### [What to do]
Taking each line of the material below in turn, count those containing the string "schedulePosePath". Provide the number alone.

### [Supplied information]
━━━━━━━━━━━━━━━━━━━━

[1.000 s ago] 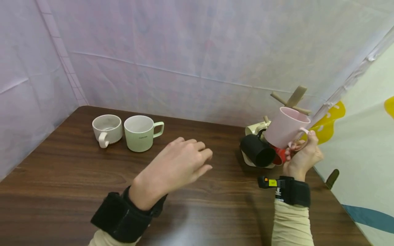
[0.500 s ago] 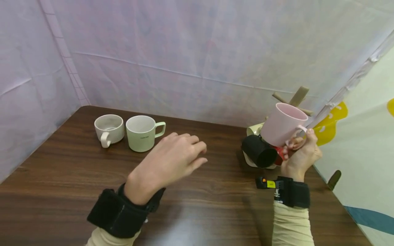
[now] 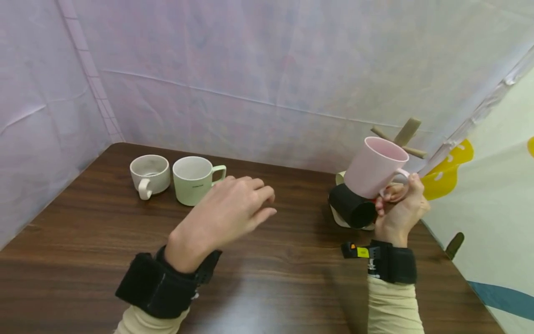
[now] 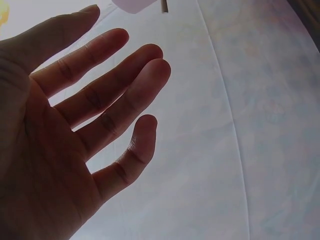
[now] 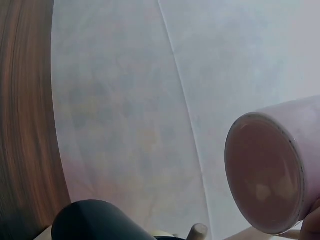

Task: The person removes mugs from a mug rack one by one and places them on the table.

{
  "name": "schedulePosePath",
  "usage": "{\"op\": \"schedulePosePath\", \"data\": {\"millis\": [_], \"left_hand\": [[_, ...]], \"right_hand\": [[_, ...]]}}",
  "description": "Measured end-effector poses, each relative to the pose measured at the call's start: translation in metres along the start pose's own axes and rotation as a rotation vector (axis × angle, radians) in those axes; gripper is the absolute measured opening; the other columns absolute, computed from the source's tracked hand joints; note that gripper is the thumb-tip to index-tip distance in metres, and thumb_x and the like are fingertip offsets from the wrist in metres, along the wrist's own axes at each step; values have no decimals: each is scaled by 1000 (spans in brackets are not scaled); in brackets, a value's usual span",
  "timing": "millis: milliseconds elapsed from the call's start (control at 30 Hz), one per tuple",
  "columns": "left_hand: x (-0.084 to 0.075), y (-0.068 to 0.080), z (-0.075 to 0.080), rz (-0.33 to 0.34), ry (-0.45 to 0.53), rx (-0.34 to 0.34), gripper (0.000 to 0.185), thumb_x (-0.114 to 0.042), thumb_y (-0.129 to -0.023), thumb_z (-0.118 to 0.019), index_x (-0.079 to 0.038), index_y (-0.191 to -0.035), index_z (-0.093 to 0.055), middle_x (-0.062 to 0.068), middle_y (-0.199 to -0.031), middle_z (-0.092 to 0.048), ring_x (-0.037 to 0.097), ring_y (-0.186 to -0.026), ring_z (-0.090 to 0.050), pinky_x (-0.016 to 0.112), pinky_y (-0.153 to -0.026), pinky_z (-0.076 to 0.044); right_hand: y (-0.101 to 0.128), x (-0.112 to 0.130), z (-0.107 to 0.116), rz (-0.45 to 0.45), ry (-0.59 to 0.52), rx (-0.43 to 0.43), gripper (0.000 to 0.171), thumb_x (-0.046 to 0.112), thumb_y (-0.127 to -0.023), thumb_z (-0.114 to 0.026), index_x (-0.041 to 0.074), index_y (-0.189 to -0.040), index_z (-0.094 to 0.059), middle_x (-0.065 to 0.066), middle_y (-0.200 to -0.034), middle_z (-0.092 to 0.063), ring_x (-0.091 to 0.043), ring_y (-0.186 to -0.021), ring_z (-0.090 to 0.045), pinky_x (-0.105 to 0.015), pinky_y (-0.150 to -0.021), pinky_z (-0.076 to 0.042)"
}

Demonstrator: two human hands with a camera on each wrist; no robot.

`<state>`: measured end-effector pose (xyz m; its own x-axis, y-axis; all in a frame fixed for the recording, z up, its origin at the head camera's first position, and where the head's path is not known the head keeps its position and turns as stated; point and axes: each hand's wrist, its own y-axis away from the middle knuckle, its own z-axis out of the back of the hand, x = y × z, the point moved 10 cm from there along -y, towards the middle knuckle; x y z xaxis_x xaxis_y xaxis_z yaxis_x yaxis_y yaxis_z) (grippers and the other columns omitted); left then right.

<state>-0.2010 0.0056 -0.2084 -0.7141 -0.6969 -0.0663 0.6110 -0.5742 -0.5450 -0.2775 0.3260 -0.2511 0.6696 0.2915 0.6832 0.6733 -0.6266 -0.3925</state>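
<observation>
— Where was the pink mug [image 3: 374,168]?

— At the far right of the desk [image 3: 271,260], lifted off it, in front of the wooden mug rack [image 3: 401,137]. The right hand [image 3: 399,212] gripped it by the handle, fingers curled through the loop and thumb on top.

— Which way did it point?

— It was tilted. Its long axis ran from lower left to upper right in the head view, the open mouth turned up, to the right and away, the base down toward the black mug [image 3: 351,206]. The right wrist view showed its rim [image 5: 264,181] and pale inside nearly head-on.

— And the black mug?

— It lay on its side low on the rack, mouth toward the near side, just under the pink one. Whether the two touched I could not tell; the pink mug covered that spot. A bit of red showed beside the right hand's fingers, too hidden to name.

— The left hand [image 3: 227,213]?

— Held above the middle of the desk, palm down, fingers stretched loosely forward and slightly spread, grasping nothing.

— Anything else there?

— A green mug [image 3: 194,180] and a white mug [image 3: 149,175] stood upright, side by side, at the far left, well apart from the rack.
</observation>
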Motion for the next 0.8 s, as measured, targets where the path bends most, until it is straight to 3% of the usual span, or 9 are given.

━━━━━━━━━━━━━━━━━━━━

### [Your response]
2